Building Pastebin
Implement the blob-plus-metadata write, signed-URL access for private pastes, immutable CDN caching, and storage-leak-free expiry.
The create path (blob first, then metadata)
Write the large content to the object store, then record small metadata pointing at it:
def create_paste(text, owner, ttl, visibility):
if len(text) > MAX_SIZE: raise TooLarge()
code = encode(idgen.get_id()) # base62, range-leased (see shortener)
key = f"pastes/{code}"
blob_store.put(key, text, content_type="text/plain") # S3-style
db.insert(paste_id=code, owner=owner, blob_key=key, size=len(text),
visibility=visibility, created_at=now(),
expires_at=now()+ttl if ttl else None)
return f"https://lyte.bin/{code}"
Order matters: write the blob first so a metadata row never points at a missing object. (A periodic sweeper deletes orphan blobs whose metadata write failed.)
The read path
def read_paste(code, requester):
meta = cache.get(code) or db.get(code) # metadata cache
if not meta or expired(meta): return 404
if meta.visibility == "private" and requester != meta.owner:
return 403
cache.set(code, meta, ttl="1h")
if meta.visibility == "public":
return redirect(cdn_url(meta.blob_key)) # CDN serves the blob
else:
return redirect(signed_url(meta.blob_key, ttl="5m")) # private → short-lived signed URL
Public vs private content delivery
- Public/unlisted → served straight from the CDN (immutable, long TTL, great hit ratio).
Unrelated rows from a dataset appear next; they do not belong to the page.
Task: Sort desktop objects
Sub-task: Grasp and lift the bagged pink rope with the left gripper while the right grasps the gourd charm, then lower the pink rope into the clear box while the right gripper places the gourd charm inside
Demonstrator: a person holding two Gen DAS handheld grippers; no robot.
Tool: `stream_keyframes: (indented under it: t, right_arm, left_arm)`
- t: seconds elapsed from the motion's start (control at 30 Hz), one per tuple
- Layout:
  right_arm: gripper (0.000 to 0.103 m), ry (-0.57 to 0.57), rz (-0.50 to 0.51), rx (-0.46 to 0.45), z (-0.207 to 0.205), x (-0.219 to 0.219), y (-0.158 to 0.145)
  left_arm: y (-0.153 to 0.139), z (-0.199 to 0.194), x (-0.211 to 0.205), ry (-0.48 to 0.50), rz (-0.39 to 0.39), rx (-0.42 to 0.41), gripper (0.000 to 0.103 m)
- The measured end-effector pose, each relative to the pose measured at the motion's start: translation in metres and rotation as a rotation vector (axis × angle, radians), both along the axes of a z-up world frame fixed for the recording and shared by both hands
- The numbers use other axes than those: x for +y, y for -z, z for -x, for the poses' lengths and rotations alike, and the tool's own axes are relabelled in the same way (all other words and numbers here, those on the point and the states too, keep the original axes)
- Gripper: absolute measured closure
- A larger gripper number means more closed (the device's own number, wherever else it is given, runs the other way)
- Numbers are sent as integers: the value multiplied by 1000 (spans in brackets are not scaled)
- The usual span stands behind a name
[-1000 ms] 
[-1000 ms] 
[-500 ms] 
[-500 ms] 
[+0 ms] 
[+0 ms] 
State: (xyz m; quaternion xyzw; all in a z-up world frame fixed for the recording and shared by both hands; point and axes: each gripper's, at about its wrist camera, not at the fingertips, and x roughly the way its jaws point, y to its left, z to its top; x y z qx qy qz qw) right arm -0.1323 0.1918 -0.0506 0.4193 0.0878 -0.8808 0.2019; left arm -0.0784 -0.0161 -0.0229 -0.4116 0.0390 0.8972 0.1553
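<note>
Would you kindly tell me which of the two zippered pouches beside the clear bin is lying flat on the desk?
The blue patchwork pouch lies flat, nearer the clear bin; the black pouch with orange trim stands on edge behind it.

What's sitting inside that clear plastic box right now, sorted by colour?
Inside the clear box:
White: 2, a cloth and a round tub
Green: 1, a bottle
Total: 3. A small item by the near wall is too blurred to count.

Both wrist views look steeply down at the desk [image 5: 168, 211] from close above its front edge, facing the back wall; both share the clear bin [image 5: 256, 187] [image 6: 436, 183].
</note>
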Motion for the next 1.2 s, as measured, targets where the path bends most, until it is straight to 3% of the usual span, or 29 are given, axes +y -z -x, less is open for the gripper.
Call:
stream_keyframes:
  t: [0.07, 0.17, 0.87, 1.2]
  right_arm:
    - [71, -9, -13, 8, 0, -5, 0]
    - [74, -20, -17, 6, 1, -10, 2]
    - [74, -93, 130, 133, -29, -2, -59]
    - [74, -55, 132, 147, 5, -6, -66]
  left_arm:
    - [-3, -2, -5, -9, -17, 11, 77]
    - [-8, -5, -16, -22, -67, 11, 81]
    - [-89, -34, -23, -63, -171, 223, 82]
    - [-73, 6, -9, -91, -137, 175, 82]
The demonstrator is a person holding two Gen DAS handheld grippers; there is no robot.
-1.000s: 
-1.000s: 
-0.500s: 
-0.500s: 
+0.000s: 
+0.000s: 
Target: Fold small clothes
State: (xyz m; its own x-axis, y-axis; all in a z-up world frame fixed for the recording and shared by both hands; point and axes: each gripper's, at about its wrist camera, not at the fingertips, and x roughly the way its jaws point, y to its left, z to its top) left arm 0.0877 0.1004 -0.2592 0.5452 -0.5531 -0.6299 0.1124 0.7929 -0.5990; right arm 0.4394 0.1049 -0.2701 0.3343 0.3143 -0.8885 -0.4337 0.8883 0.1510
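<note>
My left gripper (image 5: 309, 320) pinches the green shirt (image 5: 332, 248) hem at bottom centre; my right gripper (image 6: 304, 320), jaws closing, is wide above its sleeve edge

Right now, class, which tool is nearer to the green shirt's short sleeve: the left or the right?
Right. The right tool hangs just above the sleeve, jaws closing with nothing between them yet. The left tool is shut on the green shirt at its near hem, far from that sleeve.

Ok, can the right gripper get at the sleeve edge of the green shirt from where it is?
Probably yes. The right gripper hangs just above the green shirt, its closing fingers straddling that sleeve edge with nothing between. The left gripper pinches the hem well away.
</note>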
- Private → a pre-signed URL with a short expiry so the client fetches the blob directly from the store without it being publicly cacheable; auth is checked at the app before signing.
Immutability = trivial caching
Pastes never change, so there’s no invalidation problem — cache metadata and content as long as you like; TTLs exist only to reclaim memory/edge space. This is why content-addressed, immutable designs are so cache-friendly.
Expiry without leaking storage
The subtle bug: deleting expired metadata but leaving the blob wastes storage forever. Delete both:
def purge_expired():
for meta in db.find_expired(limit=10_000): # batched
blob_store.delete(meta.blob_key) # blob first
db.delete(meta.paste_id) # then metadata
Run it on a schedule (reuse the job scheduler); also lazily 404 expired pastes on read so they appear gone immediately.
Scaling and failure handling
- Reads scale via CDN + metadata cache; the DB only holds small rows.
- Metadata DB shards by
paste_id; blob store scales independently. - Blob store down → reads of cached/CDN’d content still work; new writes fail fast and retry.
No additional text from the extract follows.